Машинально достал измятую пачку сигарет. Достал одну. Оторвал от нее фильтр. Сунул в рот. Начал искать зажигалку. Увы. Зажигалки не было. То ли оставил ее на столе и взрывной волной ее закинуло незнамо куда, то ли просто выронил где-то. Впрочем, у Андрея должны быть зажигалки. Сашка зашарил по полу, натыкаясь на те же осколки стекла, камни, чьи-то мертвые руки…
Ага. Есть. Газ, говорите? А был бы газ — давно бы задохнулись. Нервно крутанув колесико, Сашка закурил. Потом выплюнул сигарету — пока искал зажигалку, слюна промочила ее конец. Достал новую, сухую. Снова закурил.
А и был бы газ — и пусть с ним. Все бы кончилось.
Он курил и чиркал зажигалкой, глядя прямо в пламя. Сквозь эти вспышки на него глядели мертвые глаза Дины. Но ему было все равно.
В конце концов, он не выдержал и, удерживая пламя, нагнулся к девчонке, чтобы закрыть ее глаза. И уже закрывая, вдруг увидел.
Пламя зажигалки отклонялось в сторону.
Сквозняк? То есть…
Ну, конечно же! Сквозняк! Раз есть ветерок, значит, есть и дыра куда-то! Он же читал, читал в детстве приключенческие книжки! Раз есть сквозняк — есть выход!
Вдруг его скрутило острой резью в животе. Не удержавшись, он согнулся пополам. А потом едва успел отодвинуться в сторону — как его вырвало. И немудрено — поживи столько времени на алкоголе и сухариках. Резко заболела голова. А может быть, она и раньше болела, только он не замечал? Стараясь унять пульсирующую боль в висках, он снова сел на пол. Каждое резкое движение вызывало новый приступ тошноты и боли.
«Давление, — подумал он. — Наверняка — давление». Вегетососудистая дистония — коварный и хитрый попутчик офисных гиподинамичных хомячков. Несмотря на все фитнесы и прочие джоггинги от нее не избавиться никогда.
Да… Сейчас бы цитрамончика…
Сашка снова чиркнул зажигалкой. Нет, ему не показалось. Сквозняк есть. Значит, превозмогая слабость, ползем к источнику этого самого сквозняка.

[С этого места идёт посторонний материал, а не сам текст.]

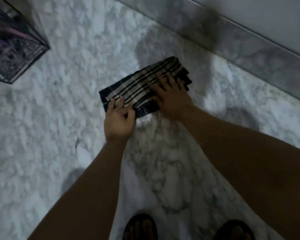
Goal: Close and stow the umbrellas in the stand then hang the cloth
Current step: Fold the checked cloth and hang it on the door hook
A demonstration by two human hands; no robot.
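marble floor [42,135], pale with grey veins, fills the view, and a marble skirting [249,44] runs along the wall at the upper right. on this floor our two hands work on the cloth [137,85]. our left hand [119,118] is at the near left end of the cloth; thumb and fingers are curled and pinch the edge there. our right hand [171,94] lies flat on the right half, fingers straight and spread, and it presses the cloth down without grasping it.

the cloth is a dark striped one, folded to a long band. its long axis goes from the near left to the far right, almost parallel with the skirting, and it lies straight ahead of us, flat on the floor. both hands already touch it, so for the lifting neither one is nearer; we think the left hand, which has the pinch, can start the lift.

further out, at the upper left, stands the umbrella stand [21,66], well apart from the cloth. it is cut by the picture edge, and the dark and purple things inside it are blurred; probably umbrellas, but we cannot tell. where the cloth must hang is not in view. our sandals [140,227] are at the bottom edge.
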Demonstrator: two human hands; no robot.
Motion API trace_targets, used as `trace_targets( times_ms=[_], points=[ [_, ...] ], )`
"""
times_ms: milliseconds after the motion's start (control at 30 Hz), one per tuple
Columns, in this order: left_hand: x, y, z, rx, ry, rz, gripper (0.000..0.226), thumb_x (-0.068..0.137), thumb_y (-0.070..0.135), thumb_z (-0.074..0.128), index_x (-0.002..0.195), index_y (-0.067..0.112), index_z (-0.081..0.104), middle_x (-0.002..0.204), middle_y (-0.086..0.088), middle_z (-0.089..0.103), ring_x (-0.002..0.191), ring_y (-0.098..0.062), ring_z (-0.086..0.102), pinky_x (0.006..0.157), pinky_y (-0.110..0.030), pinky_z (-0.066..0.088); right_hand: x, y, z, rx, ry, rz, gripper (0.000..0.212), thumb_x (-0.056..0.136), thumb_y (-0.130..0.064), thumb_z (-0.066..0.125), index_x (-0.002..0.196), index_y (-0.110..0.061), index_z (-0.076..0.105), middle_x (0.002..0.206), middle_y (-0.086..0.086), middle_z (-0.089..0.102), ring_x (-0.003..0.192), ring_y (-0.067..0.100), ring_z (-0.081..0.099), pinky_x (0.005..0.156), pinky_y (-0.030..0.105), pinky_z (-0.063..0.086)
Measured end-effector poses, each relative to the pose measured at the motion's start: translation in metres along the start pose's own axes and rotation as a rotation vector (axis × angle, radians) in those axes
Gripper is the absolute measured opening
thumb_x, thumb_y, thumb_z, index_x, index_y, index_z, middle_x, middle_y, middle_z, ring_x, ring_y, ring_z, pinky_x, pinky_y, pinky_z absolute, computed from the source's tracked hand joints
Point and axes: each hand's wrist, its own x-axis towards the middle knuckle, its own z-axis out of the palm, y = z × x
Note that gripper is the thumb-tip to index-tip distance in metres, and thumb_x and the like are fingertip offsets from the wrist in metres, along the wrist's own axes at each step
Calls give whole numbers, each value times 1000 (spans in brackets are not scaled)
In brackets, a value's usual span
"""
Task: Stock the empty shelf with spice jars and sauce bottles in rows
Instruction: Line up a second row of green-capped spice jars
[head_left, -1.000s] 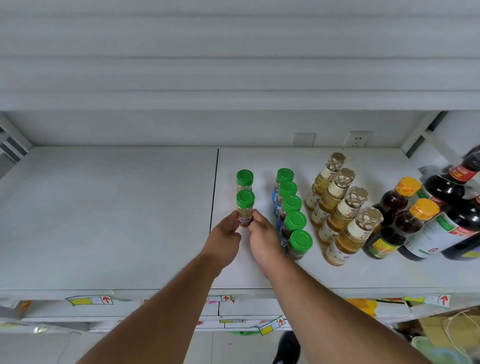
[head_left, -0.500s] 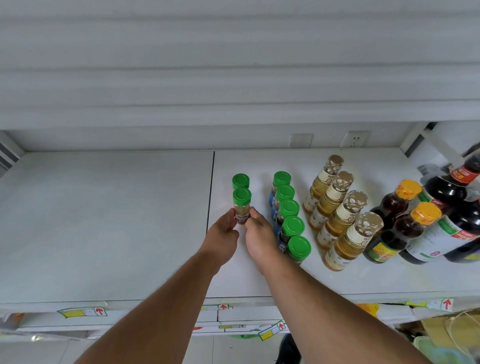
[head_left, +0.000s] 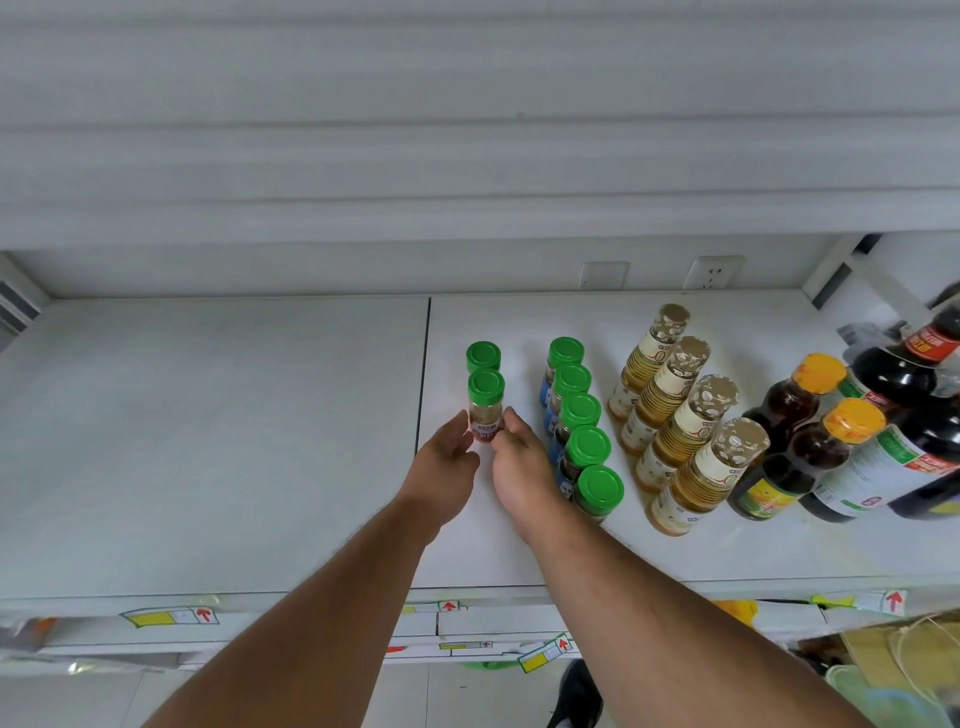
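Observation:
A spice jar (head_left: 485, 410) with a green lid and a red label stands upright on the white shelf (head_left: 208, 441), just right of the seam between two shelf boards. My left hand (head_left: 447, 467) touches its lower left side and my right hand (head_left: 522, 467) its lower right side, fingertips pinching the base. A second green-lidded jar (head_left: 483, 356) stands directly behind it. To the right runs a row of several green-lidded jars (head_left: 576, 410), close to my right wrist.
Further right stand a row of golden bottles (head_left: 680, 415), two dark bottles with orange caps (head_left: 810, 415) and large dark sauce bottles (head_left: 909, 395). Two wall sockets (head_left: 602, 274) sit on the back wall. The left shelf board is bare.
The view has tilted slightly, so the shelf sits lower in the frame. Both hands stay on the same jar, which has hardly moved.

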Motion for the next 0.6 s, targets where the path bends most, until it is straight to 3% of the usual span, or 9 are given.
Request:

И он, встав на четвереньки, пополз в нужную сторону.
Долго ползая по кучам бетонного щебня, он искал источник воздуха. Искал, искал, время от времени теряя сознание. А когда нашел, начал разгребать завал.
Руки, казалось, слабели с каждым часом, с каждым мгновением. Словно Дина, уйдя из подвала, забирала и часть его сил. Но он грыз, грыз и прогрызался сквозь бетон, отшвыривая мелкие обломки и перекладывая крупные. Разгребал, не чувствуя боли в онемевших руках.